Task instructions: Without omission or alteration, write out all of the data.

"""

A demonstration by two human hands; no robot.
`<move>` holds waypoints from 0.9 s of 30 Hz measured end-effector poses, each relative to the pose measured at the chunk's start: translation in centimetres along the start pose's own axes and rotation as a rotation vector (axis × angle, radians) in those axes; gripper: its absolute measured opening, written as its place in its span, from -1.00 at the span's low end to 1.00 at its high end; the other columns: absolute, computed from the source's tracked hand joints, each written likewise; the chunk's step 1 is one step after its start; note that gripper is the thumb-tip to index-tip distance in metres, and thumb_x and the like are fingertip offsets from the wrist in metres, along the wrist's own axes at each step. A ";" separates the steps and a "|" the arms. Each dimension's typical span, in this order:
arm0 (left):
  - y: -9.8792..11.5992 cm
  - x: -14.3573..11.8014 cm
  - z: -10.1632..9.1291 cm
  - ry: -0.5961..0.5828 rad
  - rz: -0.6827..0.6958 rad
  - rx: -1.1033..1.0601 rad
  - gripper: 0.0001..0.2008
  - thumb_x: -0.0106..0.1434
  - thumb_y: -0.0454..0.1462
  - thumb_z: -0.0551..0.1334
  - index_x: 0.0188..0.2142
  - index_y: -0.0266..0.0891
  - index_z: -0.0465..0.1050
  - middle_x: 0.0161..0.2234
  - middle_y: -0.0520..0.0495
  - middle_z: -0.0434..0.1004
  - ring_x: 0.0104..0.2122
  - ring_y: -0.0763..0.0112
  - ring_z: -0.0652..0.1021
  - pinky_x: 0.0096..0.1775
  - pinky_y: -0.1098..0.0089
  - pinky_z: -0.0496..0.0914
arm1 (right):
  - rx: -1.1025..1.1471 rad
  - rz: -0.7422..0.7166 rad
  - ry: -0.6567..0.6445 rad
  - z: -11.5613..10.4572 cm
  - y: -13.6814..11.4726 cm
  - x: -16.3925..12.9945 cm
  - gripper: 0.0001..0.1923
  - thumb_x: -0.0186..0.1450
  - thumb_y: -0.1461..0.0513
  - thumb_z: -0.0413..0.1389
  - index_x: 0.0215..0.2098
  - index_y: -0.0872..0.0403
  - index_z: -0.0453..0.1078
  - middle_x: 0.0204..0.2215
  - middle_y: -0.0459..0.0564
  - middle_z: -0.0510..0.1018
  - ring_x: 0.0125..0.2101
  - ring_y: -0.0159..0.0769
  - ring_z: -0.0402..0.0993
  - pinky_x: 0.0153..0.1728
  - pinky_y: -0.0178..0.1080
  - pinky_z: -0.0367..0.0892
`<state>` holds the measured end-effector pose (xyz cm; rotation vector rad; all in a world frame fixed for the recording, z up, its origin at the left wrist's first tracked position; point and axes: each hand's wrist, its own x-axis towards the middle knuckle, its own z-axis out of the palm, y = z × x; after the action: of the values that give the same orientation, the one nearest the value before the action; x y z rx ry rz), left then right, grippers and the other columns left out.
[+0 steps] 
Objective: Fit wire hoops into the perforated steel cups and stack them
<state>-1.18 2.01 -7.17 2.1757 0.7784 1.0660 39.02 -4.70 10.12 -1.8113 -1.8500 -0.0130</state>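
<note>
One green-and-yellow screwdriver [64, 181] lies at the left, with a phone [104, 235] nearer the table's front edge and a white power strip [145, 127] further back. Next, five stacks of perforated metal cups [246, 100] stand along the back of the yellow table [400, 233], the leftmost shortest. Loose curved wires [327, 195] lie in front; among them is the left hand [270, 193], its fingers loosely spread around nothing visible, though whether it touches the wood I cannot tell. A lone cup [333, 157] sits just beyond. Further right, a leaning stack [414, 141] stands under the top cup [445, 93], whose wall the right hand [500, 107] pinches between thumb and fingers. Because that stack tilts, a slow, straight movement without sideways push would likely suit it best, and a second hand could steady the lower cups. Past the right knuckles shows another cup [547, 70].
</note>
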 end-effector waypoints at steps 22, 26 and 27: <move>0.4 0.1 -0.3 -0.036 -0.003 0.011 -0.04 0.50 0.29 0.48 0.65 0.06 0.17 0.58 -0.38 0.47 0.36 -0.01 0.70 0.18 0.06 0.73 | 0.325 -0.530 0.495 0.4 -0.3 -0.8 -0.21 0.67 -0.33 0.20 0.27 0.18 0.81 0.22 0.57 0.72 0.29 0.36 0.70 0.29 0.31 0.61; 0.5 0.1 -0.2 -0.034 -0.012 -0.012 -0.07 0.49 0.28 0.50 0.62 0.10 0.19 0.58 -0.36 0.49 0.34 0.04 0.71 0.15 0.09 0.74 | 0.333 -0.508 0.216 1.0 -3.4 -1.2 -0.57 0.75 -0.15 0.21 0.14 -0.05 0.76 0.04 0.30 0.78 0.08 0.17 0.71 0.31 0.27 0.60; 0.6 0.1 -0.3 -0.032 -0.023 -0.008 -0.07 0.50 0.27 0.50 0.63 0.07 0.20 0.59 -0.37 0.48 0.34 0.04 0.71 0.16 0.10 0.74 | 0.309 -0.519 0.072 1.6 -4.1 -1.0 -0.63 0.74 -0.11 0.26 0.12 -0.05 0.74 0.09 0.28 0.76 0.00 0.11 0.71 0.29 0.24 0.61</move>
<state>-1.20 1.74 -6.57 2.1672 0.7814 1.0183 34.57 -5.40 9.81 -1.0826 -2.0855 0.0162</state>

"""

The completed task:
A demonstration by two human hands; no robot.
`<move>` holds waypoints from 0.9 s of 30 Hz measured end-effector poses, each relative to the pose measured at the chunk's start: translation in centimetres along the start pose's own axes and rotation as a rotation vector (axis × angle, radians) in those axes; gripper: its absolute measured opening, written as its place in its span, from -1.00 at the span's low end to 1.00 at its high end; the other columns: absolute, computed from the source's tracked hand joints, each written likewise; the chunk's step 1 is one step after its start; note that gripper is the thumb-tip to index-tip distance in metres, and thumb_x and the like are fingertip offsets from the wrist in metres, along the wrist's own axes at each step. A ";" separates the steps and a "|" the arms. Each dimension's typical span, in this order:
arm0 (left):
  - y: -9.8792..11.5992 cm
  - x: -14.3573..11.8014 cm
  - z: -10.1632..9.1291 cm
  - ry: -0.5961..0.5828 rad
  - rz: -0.6827..0.6958 rad
  - rx: -1.1033..1.0601 rad
  - gripper: 0.0001..0.2008
  - thumb_x: -0.0106..0.1434
  - thumb_y: -0.0454..0.1462
  - thumb_z: -0.0551..0.1334
  - index_x: 0.0188..0.2142
  - index_y: -0.0266..0.0891
  - index_z: -0.0465..0.1050
  - middle_x: 0.0161..0.2234
  - middle_y: -0.0520..0.0495
  - middle_z: -0.0434..0.1004
  - ring_x: 0.0104..0.2122
  - ring_y: -0.0763..0.0112
  - ring_z: -0.0652..0.1021
  - pinky_x: 0.0096..0.1775
  - pinky_y: -0.1098..0.0089
  - pinky_z: -0.0496..0.0914
arm1 (right):
  - rx: -1.1025..1.1471 rad
  - rz: -0.7422..0.7166 rad
  - ry: -0.6567..0.6445 rad
  - z: -11.5613..10.4572 cm
  - y: -13.6814..11.4726 cm
  - x: -16.3925..12.9945 cm
  - gripper: 0.0001..0.1923
  - thumb_x: -0.0186..0.1450
  - thumb_y: -0.1461..0.0513
  - thumb_z: -0.0413..0.1389
  - index_x: 0.0215..0.2098
  - index_y: -0.0872..0.0403
  - index_z: -0.0453..0.1078
  - middle_x: 0.0204..0.2215
  - middle_y: -0.0459..0.0564
  - middle_z: -0.0510..0.1018
  - ring_x: 0.0125..0.2101
  - ring_y: -0.0159..0.0769
  - ring_z: -0.0402..0.0993
  - pinky_x: 0.0153..0.1728
  - pinky_y: -0.0178..0.1080
  - pinky_z: -0.0367..0.0892
`<state>` holds the measured end-effector pose (xyz cm; rotation vector rad; all in a world frame fixed for the recording, z up, its origin at the left wrist's first tracked position; point and axes: each hand's wrist, its own x-axis towards the middle knuckle, its own z-axis out of the palm, y = z × x; after the action: of the values that give the same orientation, the one nearest the value before the action; x y z rx ry rz), left then right, grippers and the other columns left out.
[+0 steps] 
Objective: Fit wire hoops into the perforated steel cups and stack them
<state>-1.18 2.01 -7.17 2.1757 0.7784 1.0660 39.02 -4.70 10.12 -1.8113 -1.8500 -0.0130</state>
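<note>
One green-and-yellow screwdriver [64, 181] lies at the left, with a phone [104, 235] nearer the table's front edge and a white power strip [145, 127] further back. Next, five stacks of perforated metal cups [246, 100] stand along the back of the yellow table [400, 233], the leftmost shortest. Loose curved wires [327, 195] lie in front; among them is the left hand [270, 193], its fingers loosely spread around nothing visible, though whether it touches the wood I cannot tell. A lone cup [333, 157] sits just beyond. Further right, a leaning stack [414, 141] stands under the top cup [445, 93], whose wall the right hand [500, 107] pinches between thumb and fingers. Because that stack tilts, a slow, straight movement without sideways push would likely suit it best, and a second hand could steady the lower cups. Past the right knuckles shows another cup [547, 70].
</note>
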 end-effector waypoints at steps 22, 26 and 27: <move>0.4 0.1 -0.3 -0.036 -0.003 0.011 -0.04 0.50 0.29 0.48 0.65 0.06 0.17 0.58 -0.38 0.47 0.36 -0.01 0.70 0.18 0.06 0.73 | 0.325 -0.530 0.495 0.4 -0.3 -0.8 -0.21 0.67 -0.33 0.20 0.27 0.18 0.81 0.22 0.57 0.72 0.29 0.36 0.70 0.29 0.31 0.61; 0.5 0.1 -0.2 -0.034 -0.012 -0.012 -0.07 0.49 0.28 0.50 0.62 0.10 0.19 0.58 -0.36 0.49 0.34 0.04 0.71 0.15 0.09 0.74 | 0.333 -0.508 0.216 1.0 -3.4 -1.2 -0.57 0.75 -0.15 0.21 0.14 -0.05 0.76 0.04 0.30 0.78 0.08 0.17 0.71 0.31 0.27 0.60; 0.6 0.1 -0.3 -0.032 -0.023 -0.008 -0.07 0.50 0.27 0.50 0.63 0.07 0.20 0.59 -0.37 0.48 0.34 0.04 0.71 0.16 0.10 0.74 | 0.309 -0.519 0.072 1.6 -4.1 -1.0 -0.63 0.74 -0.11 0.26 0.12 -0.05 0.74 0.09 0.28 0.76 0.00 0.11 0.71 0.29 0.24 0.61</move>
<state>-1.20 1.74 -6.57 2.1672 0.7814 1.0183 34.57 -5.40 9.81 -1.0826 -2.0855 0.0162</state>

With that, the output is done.